日本の食を考える~食生活の西洋化
戦後数十年をかけて日本人の食生活は大きく変化しました。とりわけこの40年間で、米と魚と野菜中心の食事から畜産物と油脂が大幅に増加したということです。言い換えると「食の西洋化」が急速に進んできたのです。かつて日本の朝食は白米に味噌汁、それに漬物、納豆、梅干といったものが一般的でしたが、最近では若い人を中心にパンや牛乳が主体になっているようです。

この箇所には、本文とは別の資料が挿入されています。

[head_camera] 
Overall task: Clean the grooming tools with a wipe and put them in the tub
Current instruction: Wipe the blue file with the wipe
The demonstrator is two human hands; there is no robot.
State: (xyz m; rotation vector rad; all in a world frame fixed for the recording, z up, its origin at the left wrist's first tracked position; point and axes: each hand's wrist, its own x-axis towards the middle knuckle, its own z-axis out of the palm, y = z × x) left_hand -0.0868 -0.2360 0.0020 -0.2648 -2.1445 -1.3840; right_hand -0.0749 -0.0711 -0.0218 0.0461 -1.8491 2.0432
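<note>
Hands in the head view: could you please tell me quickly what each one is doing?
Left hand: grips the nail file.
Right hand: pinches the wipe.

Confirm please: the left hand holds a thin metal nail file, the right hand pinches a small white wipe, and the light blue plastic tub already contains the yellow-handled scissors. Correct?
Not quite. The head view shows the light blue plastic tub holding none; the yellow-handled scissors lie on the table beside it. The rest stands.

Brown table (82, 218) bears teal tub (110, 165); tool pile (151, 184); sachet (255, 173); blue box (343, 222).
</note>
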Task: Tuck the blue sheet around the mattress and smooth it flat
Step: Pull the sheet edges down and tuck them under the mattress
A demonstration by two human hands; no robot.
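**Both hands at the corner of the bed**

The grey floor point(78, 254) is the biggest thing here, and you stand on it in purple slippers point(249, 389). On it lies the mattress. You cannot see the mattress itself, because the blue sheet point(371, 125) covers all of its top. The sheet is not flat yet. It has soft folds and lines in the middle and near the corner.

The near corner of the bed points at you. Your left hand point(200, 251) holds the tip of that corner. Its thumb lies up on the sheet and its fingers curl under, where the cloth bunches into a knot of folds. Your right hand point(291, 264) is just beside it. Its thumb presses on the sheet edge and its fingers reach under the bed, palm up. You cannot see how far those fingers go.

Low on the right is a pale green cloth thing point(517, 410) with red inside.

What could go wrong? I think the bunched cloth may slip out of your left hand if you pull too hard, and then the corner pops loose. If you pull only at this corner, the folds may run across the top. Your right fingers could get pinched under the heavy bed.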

わが国は第二次世界大戦後、国力が疲弊し深刻な食糧不足に陥りましたが、この時欧米諸国から脱脂粉乳や小麦粉が送られてきて、学校給食にあてられることになりました。その後年々米作の生産性が向上しましたが、一方で米を食べる人が少なくなり、次第に米が余るという現象が生じてきました。このため、1970年代から米の減反政策がとられるようになり、98年、99年には実に96万3000haの水田が減らされることになったのです。これは実に東京ドーム20万個分の面積にあたります。その結果、1965年度に総供給熱量の40%を超えていた米のウェイトが40年後(2005年)には20%強にまで低下することになってしまいました。また、食の西洋化により、大腸がんや生活習慣病といったものも増加傾向にあります。
米食はビタミン・ミネラル・食物繊維が豊富な粒食でパン食に比べて添加物がありませんし、副食として季節の野菜や魚介類や味噌、納豆、漬け物といった発酵食品を摂るということから見ても非常に健康的なものです。
現状では日本食離れには歯止めがかかりそうにありませんが、味覚は10歳までに形成されると言われていますので、子ども達に日本食の良さを少しでも伝えていきたいものです。